• **DIRECTIONS**: Your answer should contain every line of the records, transcribed word for word.

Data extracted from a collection
==*==

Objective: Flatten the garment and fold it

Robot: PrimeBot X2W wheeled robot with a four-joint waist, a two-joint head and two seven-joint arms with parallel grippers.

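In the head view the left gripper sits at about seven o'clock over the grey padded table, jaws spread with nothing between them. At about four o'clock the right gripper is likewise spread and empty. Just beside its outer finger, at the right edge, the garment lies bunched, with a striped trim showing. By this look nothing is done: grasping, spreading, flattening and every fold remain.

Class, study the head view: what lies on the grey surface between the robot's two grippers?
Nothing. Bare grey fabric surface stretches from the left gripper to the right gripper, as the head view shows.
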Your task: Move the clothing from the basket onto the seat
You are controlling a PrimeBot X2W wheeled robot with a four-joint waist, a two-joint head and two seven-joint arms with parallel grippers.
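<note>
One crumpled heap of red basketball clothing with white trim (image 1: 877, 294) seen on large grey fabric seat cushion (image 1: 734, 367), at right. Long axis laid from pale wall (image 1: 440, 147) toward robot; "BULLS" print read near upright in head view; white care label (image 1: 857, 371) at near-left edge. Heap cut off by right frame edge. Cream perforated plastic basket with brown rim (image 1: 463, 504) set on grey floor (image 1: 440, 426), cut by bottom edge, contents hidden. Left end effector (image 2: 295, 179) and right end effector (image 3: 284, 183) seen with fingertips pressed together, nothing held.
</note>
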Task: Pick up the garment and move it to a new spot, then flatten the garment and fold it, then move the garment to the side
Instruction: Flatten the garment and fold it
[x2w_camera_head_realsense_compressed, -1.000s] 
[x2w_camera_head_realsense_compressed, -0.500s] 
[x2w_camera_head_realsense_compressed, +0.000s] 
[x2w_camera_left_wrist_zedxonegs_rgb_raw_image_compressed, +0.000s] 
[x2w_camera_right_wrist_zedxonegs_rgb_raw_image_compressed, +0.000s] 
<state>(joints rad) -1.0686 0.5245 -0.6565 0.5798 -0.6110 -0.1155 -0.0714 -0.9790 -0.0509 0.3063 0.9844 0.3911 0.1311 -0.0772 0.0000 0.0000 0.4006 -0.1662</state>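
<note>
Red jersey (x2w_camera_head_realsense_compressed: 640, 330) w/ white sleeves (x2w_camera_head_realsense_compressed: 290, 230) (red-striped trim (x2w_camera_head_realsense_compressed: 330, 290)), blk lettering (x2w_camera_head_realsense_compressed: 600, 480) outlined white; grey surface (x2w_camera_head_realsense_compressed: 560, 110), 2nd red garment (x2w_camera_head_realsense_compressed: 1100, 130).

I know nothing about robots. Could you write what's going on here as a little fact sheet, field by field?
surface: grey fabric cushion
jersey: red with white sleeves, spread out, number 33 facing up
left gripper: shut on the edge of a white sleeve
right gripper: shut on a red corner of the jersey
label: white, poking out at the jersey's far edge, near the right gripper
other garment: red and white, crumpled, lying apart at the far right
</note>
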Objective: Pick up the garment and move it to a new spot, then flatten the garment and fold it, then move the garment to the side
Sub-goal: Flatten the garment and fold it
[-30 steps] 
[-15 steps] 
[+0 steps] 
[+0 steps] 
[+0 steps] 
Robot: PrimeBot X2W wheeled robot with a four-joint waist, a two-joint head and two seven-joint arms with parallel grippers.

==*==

• **RESPONSE BOX**:
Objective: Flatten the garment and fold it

Robot: PrimeBot X2W wheeled robot with a four-joint waist, a two-joint head and two seven-joint arms with parallel grippers.

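In the head view the left gripper sits at about seven o'clock over the grey padded table, jaws spread with nothing between them. At about four o'clock the right gripper is likewise spread and empty. Just beside its outer finger, at the right edge, the garment lies bunched, with a striped trim showing. By this look nothing is done: grasping, spreading, flattening and every fold remain.

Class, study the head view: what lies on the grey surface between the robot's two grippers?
Nothing. Bare grey fabric surface stretches from the left gripper to the right gripper, as the head view shows.
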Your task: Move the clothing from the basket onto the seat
You are controlling a PrimeBot X2W wheeled robot with a four-joint waist, a two-joint head and two seven-joint arms with parallel grippers.
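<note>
One crumpled heap of red basketball clothing with white trim (image 1: 877, 294) seen on large grey fabric seat cushion (image 1: 734, 367), at right. Long axis laid from pale wall (image 1: 440, 147) toward robot; "BULLS" print read near upright in head view; white care label (image 1: 857, 371) at near-left edge. Heap cut off by right frame edge. Cream perforated plastic basket with brown rim (image 1: 463, 504) set on grey floor (image 1: 440, 426), cut by bottom edge, contents hidden. Left end effector (image 2: 295, 179) and right end effector (image 3: 284, 183) seen with fingertips pressed together, nothing held.
</note>
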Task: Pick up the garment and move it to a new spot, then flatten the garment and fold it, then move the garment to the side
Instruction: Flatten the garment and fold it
[x2w_camera_head_realsense_compressed, -1.000s] 
[x2w_camera_head_realsense_compressed, -0.500s] 
[x2w_camera_head_realsense_compressed, +0.000s] 
[x2w_camera_left_wrist_zedxonegs_rgb_raw_image_compressed, +0.000s] 
[x2w_camera_right_wrist_zedxonegs_rgb_raw_image_compressed, +0.000s] 
<state>(joints rad) -1.0686 0.5245 -0.6565 0.5798 -0.6110 -0.1155 -0.0714 -0.9790 -0.0509 0.3063 0.9844 0.3911 0.1311 -0.0772 0.0000 0.0000 0.4006 -0.1662</state>
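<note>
Red jersey (x2w_camera_head_realsense_compressed: 640, 330) w/ white sleeves (x2w_camera_head_realsense_compressed: 290, 230) (red-striped trim (x2w_camera_head_realsense_compressed: 330, 290)), blk lettering (x2w_camera_head_realsense_compressed: 600, 480) outlined white; grey surface (x2w_camera_head_realsense_compressed: 560, 110), 2nd red garment (x2w_camera_head_realsense_compressed: 1100, 130).

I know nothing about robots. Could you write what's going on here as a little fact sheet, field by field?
surface: grey fabric cushion
jersey: red with white sleeves, spread out, number 33 facing up
left gripper: shut on the edge of a white sleeve
right gripper: shut on a red corner of the jersey
label: white, poking out at the jersey's far edge, near the right gripper
other garment: red and white, crumpled, lying apart at the far right
</note>
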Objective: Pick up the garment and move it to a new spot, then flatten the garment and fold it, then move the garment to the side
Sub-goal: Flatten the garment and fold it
[-30 steps] 
[-15 steps] 
[+0 steps] 
[+0 steps] 
[+0 steps] 
Robot: PrimeBot X2W wheeled robot with a four-joint waist, a two-joint head and two seven-joint arms with parallel grippers.

Nothing further is needed to complete the exercise.